In [1]:
import os
import pandas as pd
#import matplotlib.pyplot as plt
#%matplotlib inline
#import seaborn as sns
import numpy as np
from sklearn.model_selection import train_test_split

In [2]:
DATA_PATH = os.path.join('data')

In [95]:
def load_training_data(training_path=DATA_PATH):
    cvs_path = os.path.join(training_path, 'train.csv')
    return pd.read_csv(cvs_path)

In [96]:
def load_predicting_data(predicting_path=DATA_PATH):
    cvs_path = os.path.join(predicting_path, 'test.csv')
    return pd.read_csv(cvs_path)

In [132]:
training = load_training_data()

In [6]:
#pred = load_predicting_data()

In [6]:
training.columns

Index(['Id', 'MSSubClass', 'MSZoning', 'LotFrontage', 'LotArea', 'Street',
       'Alley', 'LotShape', 'LandContour', 'Utilities', 'LotConfig',
       'LandSlope', 'Neighborhood', 'Condition1', 'Condition2', 'BldgType',
       'HouseStyle', 'OverallQual', 'OverallCond', 'YearBuilt', 'YearRemodAdd',
       'RoofStyle', 'RoofMatl', 'Exterior1st', 'Exterior2nd', 'MasVnrType',
       'MasVnrArea', 'ExterQual', 'ExterCond', 'Foundation', 'BsmtQual',
       'BsmtCond', 'BsmtExposure', 'BsmtFinType1', 'BsmtFinSF1',
       'BsmtFinType2', 'BsmtFinSF2', 'BsmtUnfSF', 'TotalBsmtSF', 'Heating',
       'HeatingQC', 'CentralAir', 'Electrical', '1stFlrSF', '2ndFlrSF',
       'LowQualFinSF', 'GrLivArea', 'BsmtFullBath', 'BsmtHalfBath', 'FullBath',
       'HalfBath', 'BedroomAbvGr', 'KitchenAbvGr', 'KitchenQual',
       'TotRmsAbvGrd', 'Functional', 'Fireplaces', 'FireplaceQu', 'GarageType',
       'GarageYrBlt', 'GarageFinish', 'GarageCars', 'GarageArea', 'GarageQual',
       'GarageCond', 'PavedDrive

In [133]:
train_set, val_set = train_test_split(training, test_size=0.3, random_state=42)
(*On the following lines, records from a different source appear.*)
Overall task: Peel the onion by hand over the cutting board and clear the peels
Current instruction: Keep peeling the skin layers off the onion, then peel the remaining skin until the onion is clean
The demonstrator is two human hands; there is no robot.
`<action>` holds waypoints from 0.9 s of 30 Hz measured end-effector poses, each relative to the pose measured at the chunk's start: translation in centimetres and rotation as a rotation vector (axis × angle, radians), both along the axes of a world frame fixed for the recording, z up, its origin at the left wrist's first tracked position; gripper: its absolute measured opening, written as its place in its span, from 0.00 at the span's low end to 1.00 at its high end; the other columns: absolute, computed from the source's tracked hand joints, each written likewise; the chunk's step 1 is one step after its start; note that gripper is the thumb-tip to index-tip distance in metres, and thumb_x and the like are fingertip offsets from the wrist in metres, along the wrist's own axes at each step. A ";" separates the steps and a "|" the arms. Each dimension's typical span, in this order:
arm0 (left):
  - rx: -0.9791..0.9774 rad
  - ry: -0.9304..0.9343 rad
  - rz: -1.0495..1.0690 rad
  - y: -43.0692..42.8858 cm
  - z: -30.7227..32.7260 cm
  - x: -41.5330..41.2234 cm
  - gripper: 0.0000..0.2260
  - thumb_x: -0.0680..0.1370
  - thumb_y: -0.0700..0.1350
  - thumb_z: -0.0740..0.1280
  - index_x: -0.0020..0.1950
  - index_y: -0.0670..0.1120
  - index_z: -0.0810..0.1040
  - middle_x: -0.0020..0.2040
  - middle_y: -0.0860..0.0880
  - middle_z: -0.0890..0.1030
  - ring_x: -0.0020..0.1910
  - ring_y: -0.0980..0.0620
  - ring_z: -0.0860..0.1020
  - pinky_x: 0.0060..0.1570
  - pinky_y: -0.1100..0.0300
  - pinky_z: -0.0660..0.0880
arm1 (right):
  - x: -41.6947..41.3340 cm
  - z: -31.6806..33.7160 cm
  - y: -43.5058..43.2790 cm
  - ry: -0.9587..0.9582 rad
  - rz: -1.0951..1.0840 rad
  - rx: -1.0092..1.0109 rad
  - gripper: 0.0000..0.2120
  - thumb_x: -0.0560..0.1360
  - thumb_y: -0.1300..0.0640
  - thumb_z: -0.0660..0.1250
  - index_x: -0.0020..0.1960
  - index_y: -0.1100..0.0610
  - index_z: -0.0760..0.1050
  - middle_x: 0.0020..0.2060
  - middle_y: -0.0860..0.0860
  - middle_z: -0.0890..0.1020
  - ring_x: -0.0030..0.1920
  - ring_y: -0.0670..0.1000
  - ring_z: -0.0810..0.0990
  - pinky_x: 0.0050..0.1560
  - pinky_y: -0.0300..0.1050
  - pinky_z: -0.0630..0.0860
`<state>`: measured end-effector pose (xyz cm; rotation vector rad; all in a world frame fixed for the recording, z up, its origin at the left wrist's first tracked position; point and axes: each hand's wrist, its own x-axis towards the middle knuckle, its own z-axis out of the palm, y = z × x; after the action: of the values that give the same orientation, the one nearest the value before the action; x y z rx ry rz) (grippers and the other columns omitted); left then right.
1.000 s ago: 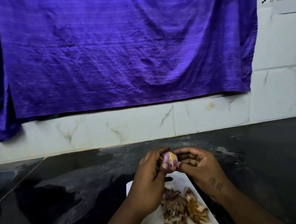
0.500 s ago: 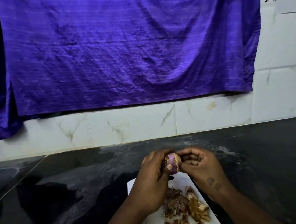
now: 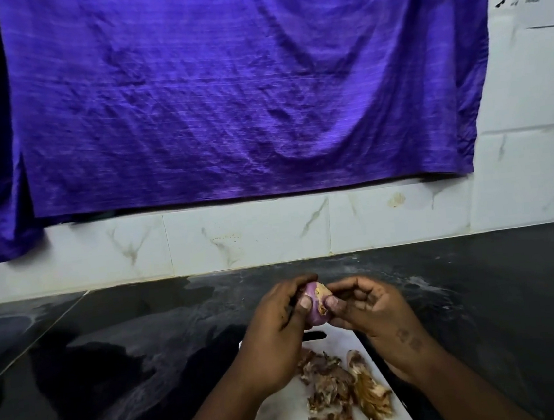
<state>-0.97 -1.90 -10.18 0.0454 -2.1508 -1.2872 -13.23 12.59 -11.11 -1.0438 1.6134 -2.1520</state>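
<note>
A small purple onion (image 3: 314, 312) with a tan root end is held above the far end of the white cutting board (image 3: 342, 339). My left hand (image 3: 276, 333) grips it from the left, thumb on its front. My right hand (image 3: 371, 306) pinches it from the right, thumb pressed beside the tan patch. A heap of brown and purple peels (image 3: 339, 391) lies on the board below the hands.
The board sits on a dark stone counter (image 3: 131, 362). Behind it runs a white marble-tiled wall (image 3: 244, 233) with a large purple cloth (image 3: 222, 95) hanging over it.
Both hands have turned the onion slightly between them; the thumbs now press side by side on its front. The peel heap has not changed.
</note>
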 end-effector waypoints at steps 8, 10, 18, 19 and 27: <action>-0.075 -0.015 0.066 0.1 -0.3 -0.1 0.13 0.87 0.49 0.59 0.70 0.59 0.76 0.65 0.58 0.79 0.64 0.58 0.79 0.65 0.52 0.79 | -0.1 -0.1 -0.1 -0.028 0.008 -0.004 0.09 0.74 0.63 0.73 0.53 0.61 0.84 0.49 0.59 0.88 0.51 0.61 0.87 0.53 0.55 0.84; -0.153 -0.025 0.106 0.2 -0.4 -0.1 0.14 0.87 0.52 0.58 0.72 0.57 0.75 0.65 0.59 0.78 0.66 0.57 0.76 0.67 0.51 0.77 | -0.2 -0.2 -0.2 -0.029 -0.014 0.006 0.08 0.75 0.66 0.71 0.54 0.61 0.84 0.48 0.59 0.88 0.50 0.61 0.87 0.51 0.53 0.85; -0.350 -0.073 0.169 0.9 0.1 0.3 0.15 0.88 0.50 0.56 0.73 0.55 0.72 0.64 0.58 0.75 0.66 0.60 0.70 0.56 0.79 0.67 | 0.3 -0.7 -0.5 0.191 -0.145 0.097 0.14 0.78 0.70 0.67 0.53 0.52 0.84 0.47 0.50 0.88 0.48 0.52 0.87 0.49 0.47 0.84; -0.357 -0.073 0.165 0.9 0.2 0.3 0.15 0.88 0.51 0.56 0.73 0.56 0.72 0.63 0.59 0.75 0.65 0.60 0.70 0.57 0.77 0.67 | 0.4 -0.8 -0.5 0.216 -0.162 0.113 0.15 0.78 0.70 0.68 0.53 0.50 0.83 0.47 0.49 0.88 0.48 0.50 0.87 0.49 0.47 0.84; -0.444 -0.081 0.161 1.4 0.4 0.4 0.13 0.88 0.52 0.54 0.70 0.57 0.72 0.61 0.59 0.75 0.62 0.60 0.69 0.58 0.71 0.67 | 1.2 -0.5 -0.6 0.501 -0.378 0.278 0.13 0.74 0.56 0.69 0.58 0.47 0.83 0.47 0.41 0.87 0.48 0.41 0.86 0.50 0.51 0.84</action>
<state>-0.52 -0.48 -9.75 0.0866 -2.4008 -0.7097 -12.02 12.04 -11.60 -1.3460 2.4281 -1.8751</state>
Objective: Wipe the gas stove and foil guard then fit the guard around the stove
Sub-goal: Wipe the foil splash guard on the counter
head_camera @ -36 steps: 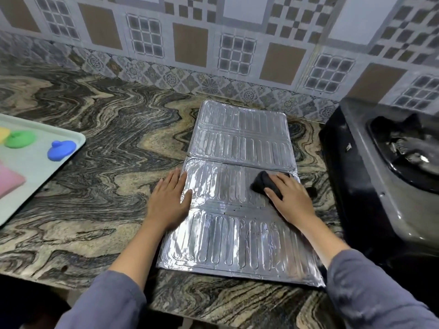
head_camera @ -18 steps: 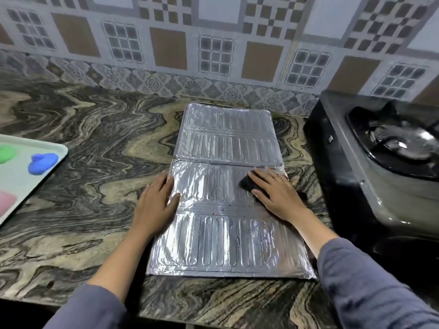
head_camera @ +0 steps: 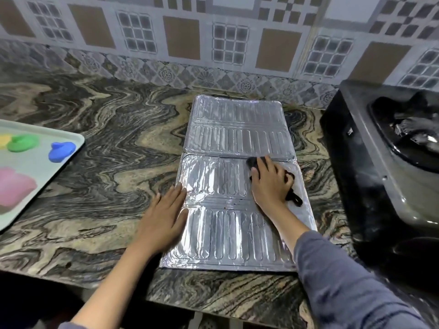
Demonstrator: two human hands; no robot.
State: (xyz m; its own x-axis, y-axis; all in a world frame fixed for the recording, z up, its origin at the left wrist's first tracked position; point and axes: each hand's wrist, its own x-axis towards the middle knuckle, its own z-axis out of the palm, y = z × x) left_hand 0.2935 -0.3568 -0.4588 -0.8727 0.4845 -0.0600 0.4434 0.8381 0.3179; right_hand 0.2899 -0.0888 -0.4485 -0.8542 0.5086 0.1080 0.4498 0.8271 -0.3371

### Baseline model with few features

In [8]:
train_base = train_set.loc[:, ['LotFrontage', 'LotArea', 'GrLivArea', 'OverallQual', 'OverallCond']]
val_base = val_set.loc[:, ['LotFrontage', 'LotArea', 'GrLivArea', 'OverallQual', 'OverallCond']]

In [9]:
y_base = train_set.SalePrice
y_val = val_set.SalePrice

In [10]:
train_base.head()

Unnamed: 0,LotFrontage,LotArea,GrLivArea,OverallQual,OverallCond
135,80.0,10400,1682,7,6
1452,35.0,3675,1072,5,5
762,72.0,8640,1547,7,5
932,84.0,11670,1905,9,5
435,43.0,10667,1661,7,6


In [22]:
y_base.shape

(1022,)

### Build a pipeline

In [12]:
from sklearn.preprocessing import StandardScaler, OneHotEncoder
from sklearn.pipeline import make_pipeline
from sklearn.impute import SimpleImputer
from sklearn.compose import make_column_transformer
#from sklearn.compose import ColumnTransformer

#### numerical attributes preprocessor

In [13]:
num_transformer = make_pipeline(
                    SimpleImputer(strategy='constant', fill_value=None),
                    StandardScaler()
)

In [14]:
from sklearn.linear_model import LinearRegression
from sklearn.metrics import mean_squared_error
lin = LinearRegression()

In [15]:
pipe_lin = make_pipeline(num_transformer, lin)

In [16]:
pipe_lin.fit(train_base, y_base);

In [17]:
predictions = pipe_lin.predict(val_base)
lin_mse = mean_squared_error(y_val, predictions)
lin_rmse = np.sqrt(lin_mse)
lin_rmse

41446.14026812556

### Add a few more features

In [134]:
train_set.loc[:,'HouseAge'] = train_set.YrSold - train_set.YearBuilt
val_set.loc[:,'HouseAge'] = val_set.YrSold - val_set.YearBuilt

train_set.loc[:,'TotalPorchSF'] = train_set.OpenPorchSF + train_set.EnclosedPorch + train_set.ScreenPorch + train_set['3SsnPorch']
val_set.loc[:,'TotalPorchSF'] = val_set.OpenPorchSF + val_set.EnclosedPorch + val_set.ScreenPorch + val_set['3SsnPorch']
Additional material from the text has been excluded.